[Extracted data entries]

# # # # #

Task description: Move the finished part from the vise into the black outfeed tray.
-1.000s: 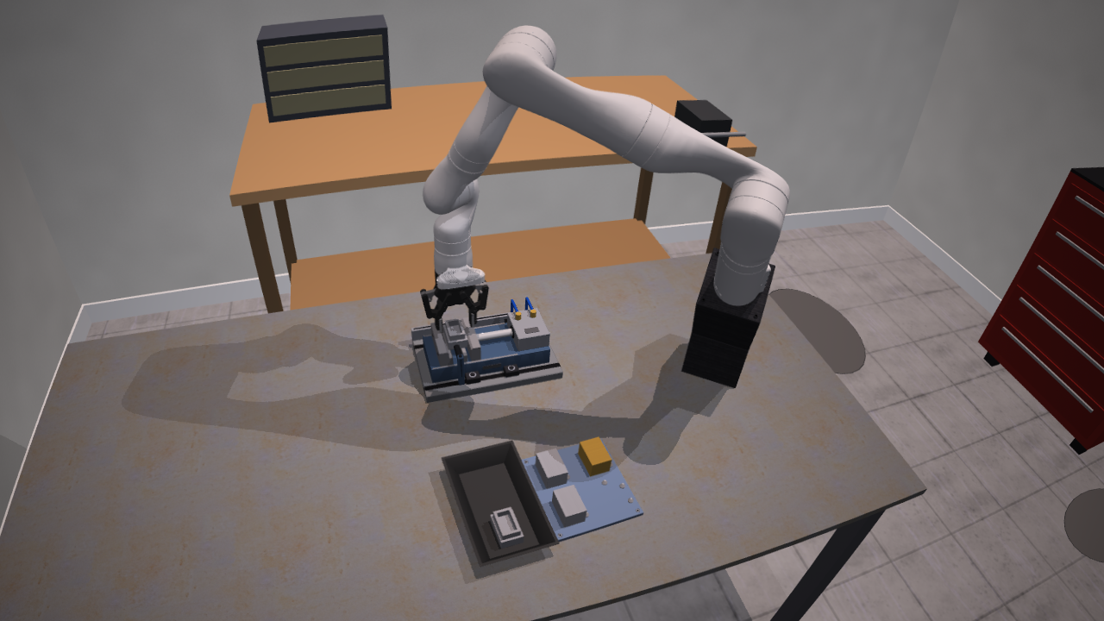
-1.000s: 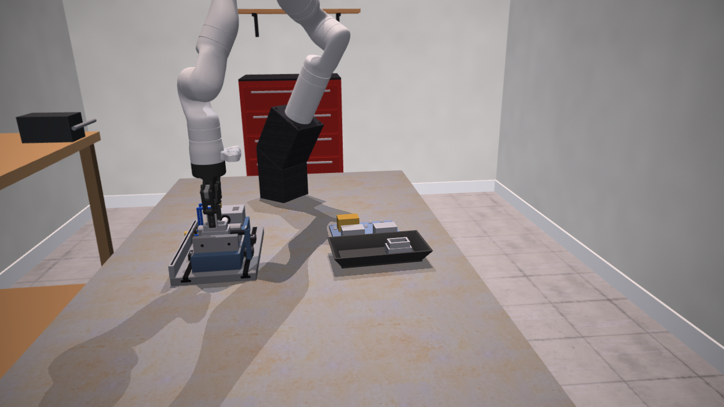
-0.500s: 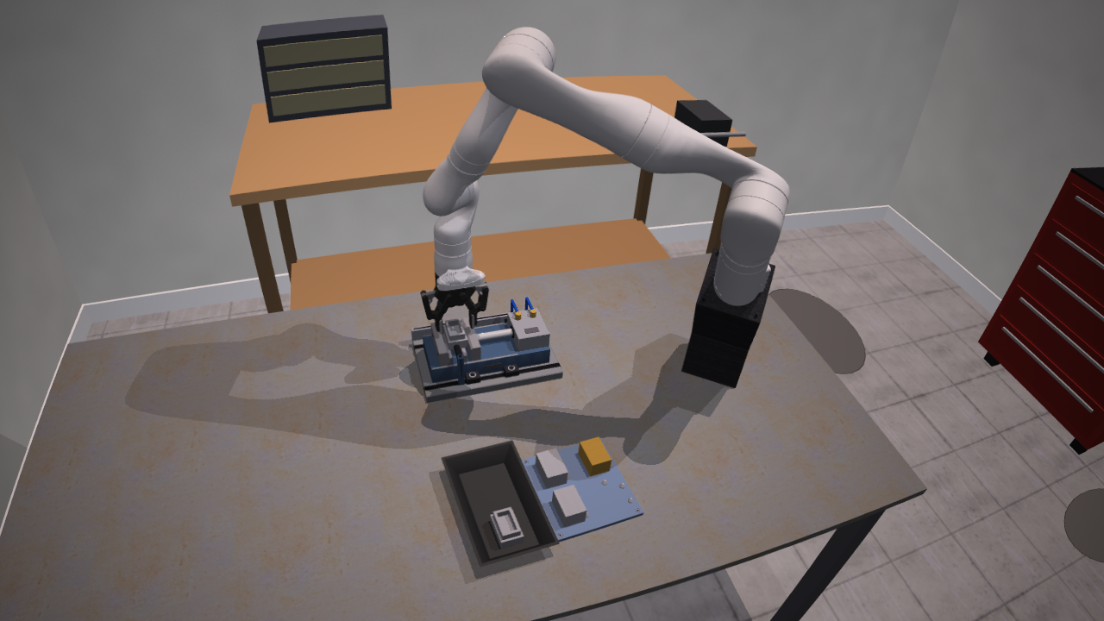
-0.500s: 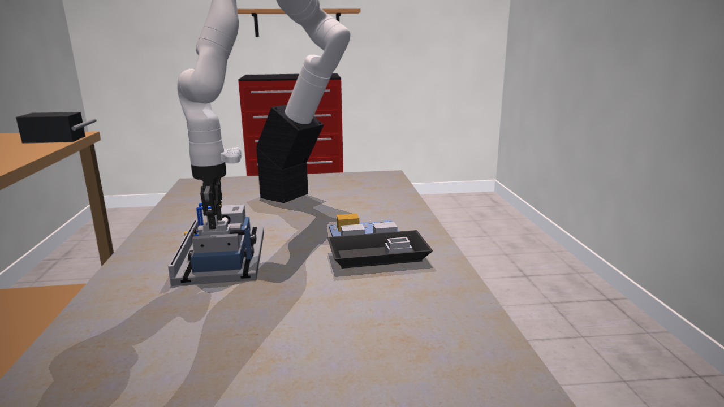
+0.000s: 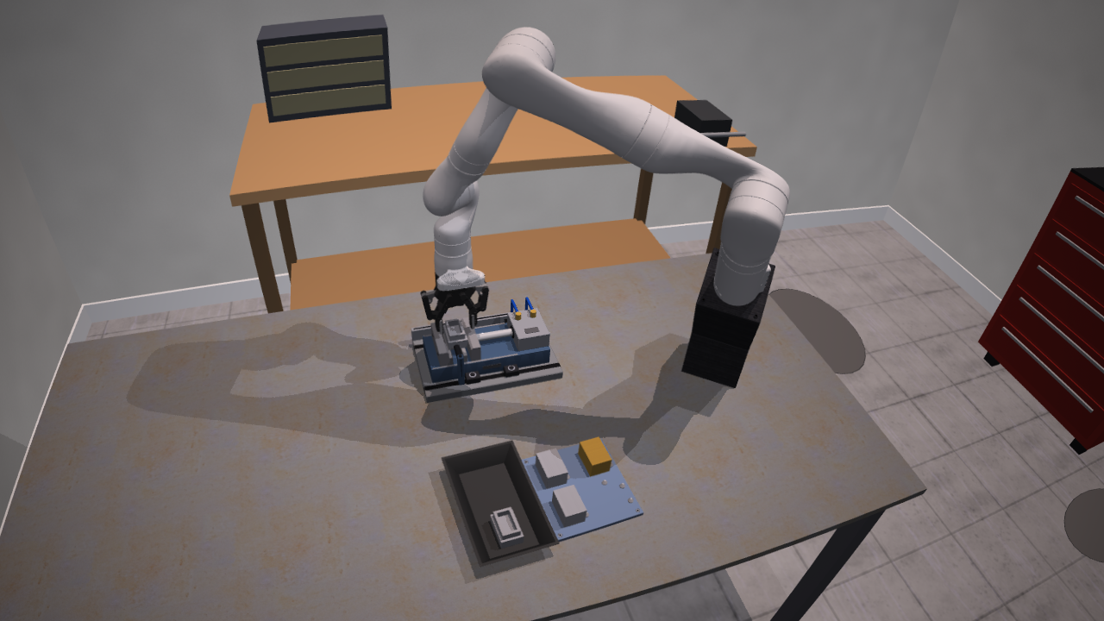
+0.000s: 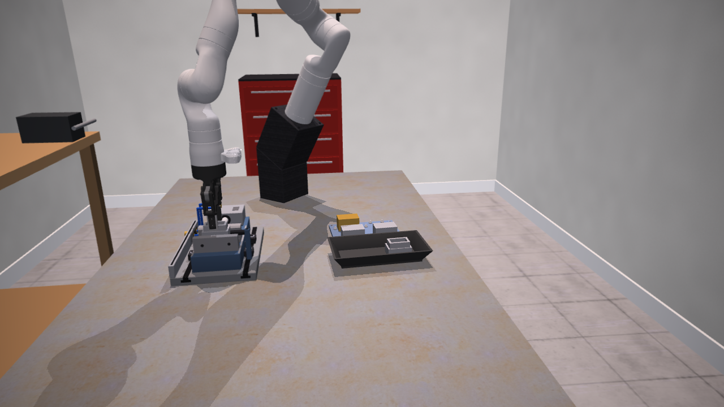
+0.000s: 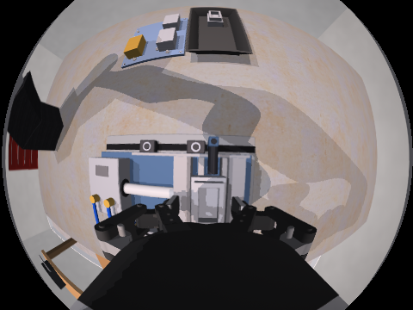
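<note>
The finished part point(image 5: 455, 330) point(image 6: 221, 229) point(image 7: 208, 200), a light grey block with a pocket on top, sits upright between the jaws of the blue and grey vise point(image 5: 493, 361) point(image 6: 217, 261) point(image 7: 151, 170). Whether the jaws touch it is hard to tell. My gripper point(image 5: 455, 323) point(image 6: 212, 225) point(image 7: 205, 204) points down over the part and is open, one finger on either side of its upper portion with gaps in the wrist view. The black outfeed tray point(image 5: 482, 486) point(image 6: 382, 259) point(image 7: 215, 40) holds one similar part point(image 5: 506, 524) point(image 6: 399, 246) point(image 7: 214, 18) near one end.
A blue plate point(image 5: 602, 505) point(image 7: 148, 38) beside the tray bears two light blocks and an orange block point(image 5: 594, 455) point(image 6: 347, 221) point(image 7: 134, 46). A grey housing with blue levers point(image 5: 530, 330) point(image 7: 103, 178) stands at the vise's other end. A dark upright post point(image 7: 212, 159) stands close to the part.
</note>
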`<state>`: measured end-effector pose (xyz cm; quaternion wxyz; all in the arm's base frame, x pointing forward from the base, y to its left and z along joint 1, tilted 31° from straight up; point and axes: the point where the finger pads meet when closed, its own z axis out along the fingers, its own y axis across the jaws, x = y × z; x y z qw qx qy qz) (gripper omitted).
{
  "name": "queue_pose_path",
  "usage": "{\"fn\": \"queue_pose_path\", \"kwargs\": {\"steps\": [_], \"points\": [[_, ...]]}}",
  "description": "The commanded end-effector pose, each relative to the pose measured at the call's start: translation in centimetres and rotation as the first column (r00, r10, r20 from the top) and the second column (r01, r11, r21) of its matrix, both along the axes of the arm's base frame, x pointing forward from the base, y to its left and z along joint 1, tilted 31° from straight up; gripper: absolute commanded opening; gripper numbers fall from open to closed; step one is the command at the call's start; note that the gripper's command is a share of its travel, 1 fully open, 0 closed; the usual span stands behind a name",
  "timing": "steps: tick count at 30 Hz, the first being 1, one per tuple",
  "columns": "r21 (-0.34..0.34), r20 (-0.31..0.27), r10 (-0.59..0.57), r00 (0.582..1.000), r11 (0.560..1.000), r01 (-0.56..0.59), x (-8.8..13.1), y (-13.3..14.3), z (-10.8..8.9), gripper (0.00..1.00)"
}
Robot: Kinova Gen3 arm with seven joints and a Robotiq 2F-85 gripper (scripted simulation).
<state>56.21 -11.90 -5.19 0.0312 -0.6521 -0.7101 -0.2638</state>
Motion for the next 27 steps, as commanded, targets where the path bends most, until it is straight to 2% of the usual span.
{"fn": "queue_pose_path", "kwargs": {"steps": [1,22,23,27], "points": [[-0.001,0.005,-0.003,1.000,1.000,0.003,0.33,0.09,0.08,0.67],[-0.001,0.005,-0.003,1.000,1.000,0.003,0.33,0.09,0.08,0.67],[-0.001,0.005,-0.003,1.000,1.000,0.003,0.33,0.09,0.08,0.00],[-0.001,0.005,-0.003,1.000,1.000,0.003,0.33,0.09,0.08,0.00]]}}
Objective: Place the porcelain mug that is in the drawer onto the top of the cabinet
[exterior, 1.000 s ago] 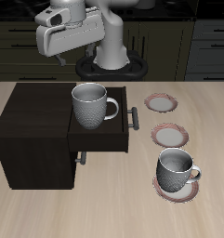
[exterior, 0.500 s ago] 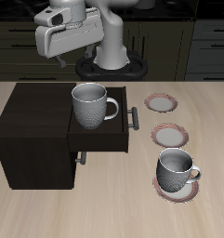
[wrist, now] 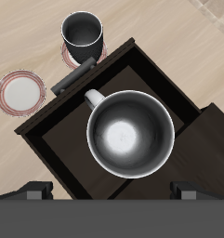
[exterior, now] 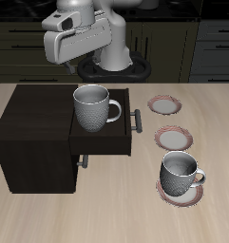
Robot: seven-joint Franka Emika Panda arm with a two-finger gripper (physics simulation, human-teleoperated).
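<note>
The porcelain mug (exterior: pixel 94 106) is large, light grey and speckled, with a pale inside. It stands upright in the open top drawer (exterior: pixel 128 136) of the dark cabinet (exterior: pixel 32 112), its handle toward the drawer front. My gripper (exterior: pixel 73 63) hangs open and empty above the cabinet's back edge, higher than the mug and not touching it. In the wrist view the mug (wrist: pixel 132 132) lies straight below the gripper (wrist: pixel 112 191), between the spread fingertips (wrist: pixel 34 191), inside the drawer (wrist: pixel 58 139).
A smaller mug with a dark inside (exterior: pixel 180 173) stands on a plate near the table's front edge, also seen in the wrist view (wrist: pixel 83 31). Two empty plates (exterior: pixel 166 104) (exterior: pixel 174 139) lie beside the drawer. The lower drawer front has its own handle (exterior: pixel 84 161).
The gripper has moved a little toward the mug and the drawer side. The mug, drawer and plates have not moved.
</note>
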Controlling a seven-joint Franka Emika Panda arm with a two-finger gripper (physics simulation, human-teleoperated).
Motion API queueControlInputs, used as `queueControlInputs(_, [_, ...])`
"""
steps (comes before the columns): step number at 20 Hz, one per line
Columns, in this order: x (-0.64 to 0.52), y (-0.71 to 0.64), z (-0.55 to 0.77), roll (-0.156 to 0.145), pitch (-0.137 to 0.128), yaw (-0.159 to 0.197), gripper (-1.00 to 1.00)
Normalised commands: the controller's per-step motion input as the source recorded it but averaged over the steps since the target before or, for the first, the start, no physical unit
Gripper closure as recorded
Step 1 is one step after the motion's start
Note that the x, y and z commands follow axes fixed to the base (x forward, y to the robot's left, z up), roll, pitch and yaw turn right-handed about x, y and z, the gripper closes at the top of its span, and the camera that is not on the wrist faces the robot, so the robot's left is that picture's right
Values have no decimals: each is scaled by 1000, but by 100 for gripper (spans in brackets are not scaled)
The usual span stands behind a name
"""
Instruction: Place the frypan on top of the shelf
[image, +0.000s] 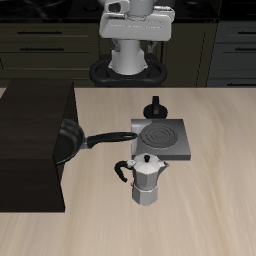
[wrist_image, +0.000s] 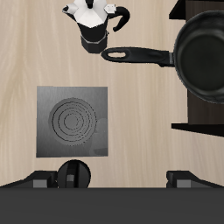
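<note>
Frypan (image: 66, 143): round, black, shallow, with a long straight black handle running out toward the grey square burner plate (image: 160, 139). Location: beside the shelf (image: 30, 140), its bowl up against the shelf's side wall at the corner; whether it leans on the wall or sits flat on the counter (image: 200, 220) cannot be told. In the wrist view the frypan (wrist_image: 206, 61) shows its open bowl and handle plainly, next to the shelf (wrist_image: 203, 127).

Handling, as judged: rigid, probably metal, moderately heavy, with the weight in the bowl. Smooth rim, poor purchase. Best hold is the handle, close to the bowl, so the pan tips less when lifted; a grip far out on the handle would likely let the bowl sag.

Shelf: large dark box-like unit, flat top, bare in view, well above pan level. The pan is not yet on it.

Claw (wrist_image: 125, 179): high over the counter, above the burner plate, well apart from the pan; fingers spread, holding nothing.

Other items: moka pot (image: 147, 180), just beside the burner plate and near the handle's end; small black knob-like stand (image: 155, 106), farther back.
</note>
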Motion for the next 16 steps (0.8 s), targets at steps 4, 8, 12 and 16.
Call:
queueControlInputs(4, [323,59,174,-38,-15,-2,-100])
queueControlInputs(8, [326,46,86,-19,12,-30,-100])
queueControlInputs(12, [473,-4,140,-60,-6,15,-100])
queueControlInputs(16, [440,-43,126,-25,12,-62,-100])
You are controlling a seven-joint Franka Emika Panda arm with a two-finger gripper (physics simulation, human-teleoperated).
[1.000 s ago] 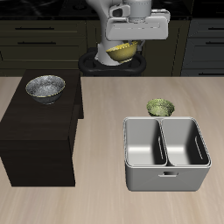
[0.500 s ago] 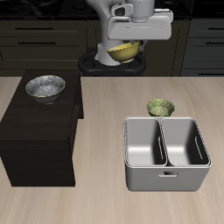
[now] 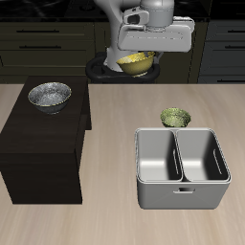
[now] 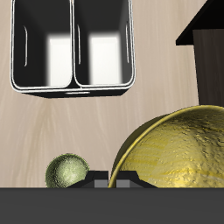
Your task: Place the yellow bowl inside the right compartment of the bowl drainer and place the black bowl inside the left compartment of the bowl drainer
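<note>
Since the earlier picture, the gripper (image 3: 135,59) had swung a little to one side, and the yellow bowl (image 3: 134,63) had tipped flatter under it. Nothing on the table had moved.

From the front, the gripper was high up near the back of the table, with the yellow bowl held up in the air, not touching the table. The black bowl (image 3: 49,95) sat on top of a dark box (image 3: 43,144), well apart from the bowl drainer (image 3: 181,167). The bowl drainer stood nearer the table's front edge, and both of its wells had nothing in them. A small green bowl (image 3: 174,118) sat on the table (image 3: 115,153) just behind the drainer.

From the wrist, the yellow bowl (image 4: 179,149) looked very big and close. Its rim was caught at the gripper (image 4: 112,178), so the gripper was pinching the bowl. The small green bowl (image 4: 68,171) showed just beside it. The bowl drainer (image 4: 73,45) was farther off, with its two wells side by side. One corner of the dark box (image 4: 208,44) showed too.
</note>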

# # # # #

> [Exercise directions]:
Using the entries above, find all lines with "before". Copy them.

> [Exercise answer]:
steps (comes before the columns): step number at 20 Hz, one per line
Normalised commands: the controller's per-step motion input as the source recorded it but averaged over the steps since the target before or, for the first, the start, no physical unit

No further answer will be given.